Who can blame him? Once an athlete has has played at the highest level in the NFL and then in the CFL, even with still plenty of game in him at age 33, the grind of a season and training is still there, plus at age 33 a player definitely doesn’t heal after heavy training or games as fast as in his 20s, plus an athlete in Club 30 lives and deals with more pain all season even when not injured.
I have only taken one ride on the night train - and it was not pretty - not at all.

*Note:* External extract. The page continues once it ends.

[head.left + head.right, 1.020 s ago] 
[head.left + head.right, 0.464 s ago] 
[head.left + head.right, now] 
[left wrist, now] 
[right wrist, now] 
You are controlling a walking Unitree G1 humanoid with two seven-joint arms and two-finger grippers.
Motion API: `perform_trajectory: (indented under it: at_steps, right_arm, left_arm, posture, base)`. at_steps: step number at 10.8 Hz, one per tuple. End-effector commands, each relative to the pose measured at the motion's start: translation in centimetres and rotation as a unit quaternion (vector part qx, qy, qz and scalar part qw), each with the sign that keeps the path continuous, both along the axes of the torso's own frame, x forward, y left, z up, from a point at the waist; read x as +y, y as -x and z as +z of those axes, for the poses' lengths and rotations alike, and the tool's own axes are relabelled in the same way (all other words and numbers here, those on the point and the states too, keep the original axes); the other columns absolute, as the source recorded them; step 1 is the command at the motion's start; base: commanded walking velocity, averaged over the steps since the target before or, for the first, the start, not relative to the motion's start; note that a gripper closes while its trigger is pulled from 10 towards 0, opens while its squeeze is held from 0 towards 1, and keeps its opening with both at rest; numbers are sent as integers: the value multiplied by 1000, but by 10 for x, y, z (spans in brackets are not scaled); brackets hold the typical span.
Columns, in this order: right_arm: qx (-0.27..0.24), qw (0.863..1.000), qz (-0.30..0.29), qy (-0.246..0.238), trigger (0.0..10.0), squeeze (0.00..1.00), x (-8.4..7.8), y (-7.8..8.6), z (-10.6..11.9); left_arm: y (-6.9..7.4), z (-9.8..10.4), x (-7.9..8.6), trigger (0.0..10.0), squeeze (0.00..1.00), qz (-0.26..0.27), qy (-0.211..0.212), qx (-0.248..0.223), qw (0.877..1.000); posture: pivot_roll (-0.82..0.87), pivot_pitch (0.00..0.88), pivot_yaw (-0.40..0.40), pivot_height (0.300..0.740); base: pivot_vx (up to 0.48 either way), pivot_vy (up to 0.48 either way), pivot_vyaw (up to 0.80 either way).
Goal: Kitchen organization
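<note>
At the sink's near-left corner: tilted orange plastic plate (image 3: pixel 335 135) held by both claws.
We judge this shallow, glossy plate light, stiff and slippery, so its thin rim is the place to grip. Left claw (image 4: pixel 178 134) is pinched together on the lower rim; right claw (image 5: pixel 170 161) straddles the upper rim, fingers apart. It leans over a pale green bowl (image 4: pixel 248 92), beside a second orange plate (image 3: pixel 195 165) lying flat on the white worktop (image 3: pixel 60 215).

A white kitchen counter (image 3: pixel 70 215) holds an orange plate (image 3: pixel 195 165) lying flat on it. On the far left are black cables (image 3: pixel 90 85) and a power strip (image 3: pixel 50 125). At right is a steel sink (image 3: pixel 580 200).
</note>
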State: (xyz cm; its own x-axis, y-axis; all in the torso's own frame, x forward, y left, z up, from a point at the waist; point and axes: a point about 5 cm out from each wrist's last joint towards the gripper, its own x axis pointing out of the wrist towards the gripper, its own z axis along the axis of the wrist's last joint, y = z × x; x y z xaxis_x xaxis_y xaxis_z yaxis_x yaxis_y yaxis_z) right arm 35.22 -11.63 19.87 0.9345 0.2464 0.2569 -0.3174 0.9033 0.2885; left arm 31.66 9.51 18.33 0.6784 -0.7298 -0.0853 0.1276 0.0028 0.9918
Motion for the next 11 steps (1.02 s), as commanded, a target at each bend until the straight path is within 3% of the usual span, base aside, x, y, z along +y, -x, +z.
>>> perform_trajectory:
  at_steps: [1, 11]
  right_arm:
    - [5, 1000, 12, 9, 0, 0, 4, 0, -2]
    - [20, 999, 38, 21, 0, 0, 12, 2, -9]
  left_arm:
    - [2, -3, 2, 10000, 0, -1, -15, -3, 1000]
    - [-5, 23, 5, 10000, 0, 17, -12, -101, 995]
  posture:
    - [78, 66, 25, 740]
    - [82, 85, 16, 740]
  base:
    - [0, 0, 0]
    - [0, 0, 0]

I’m totally with you on that timeline. If the UFL makes it to 2028 or even 2030, that’s already longer runway than most spring leagues ever got. And I think the Repole piece matters way way more than people realize. That dude didn’t jump in blind — he got to see the actual books, the ratings breakdowns, the real numbers, the ad inventory spreadsheets, the Fox/ESPN data. Guys like Repole don’t write checks based on word of mouth and happy vibes. He’s a brand builder first and foremost. Look at what he did with NOBULL and the whole merger with Tom Brady’s training ecosystem — that combined brand valuation is pushing into the billion-dollar territory now. From where I sit in the cheap seats that’s the type of operator who rolls up on underpriced media properties and asks, “Can I package this better?”
The other thing that really jumped out to me is the sponsor layer the league has now. When you start seeing companies like Adidas come in as league partners, that’s at least a signal that someone in the marketing departments crunched the numbers and didn’t see a total dumpster fire. The big kid apparel brands don’t usually attach themselves to something they think disappears next year. That doesn’t guarantee success for the UFL, but it suggests the league has enough stability and exposure to justify the spend.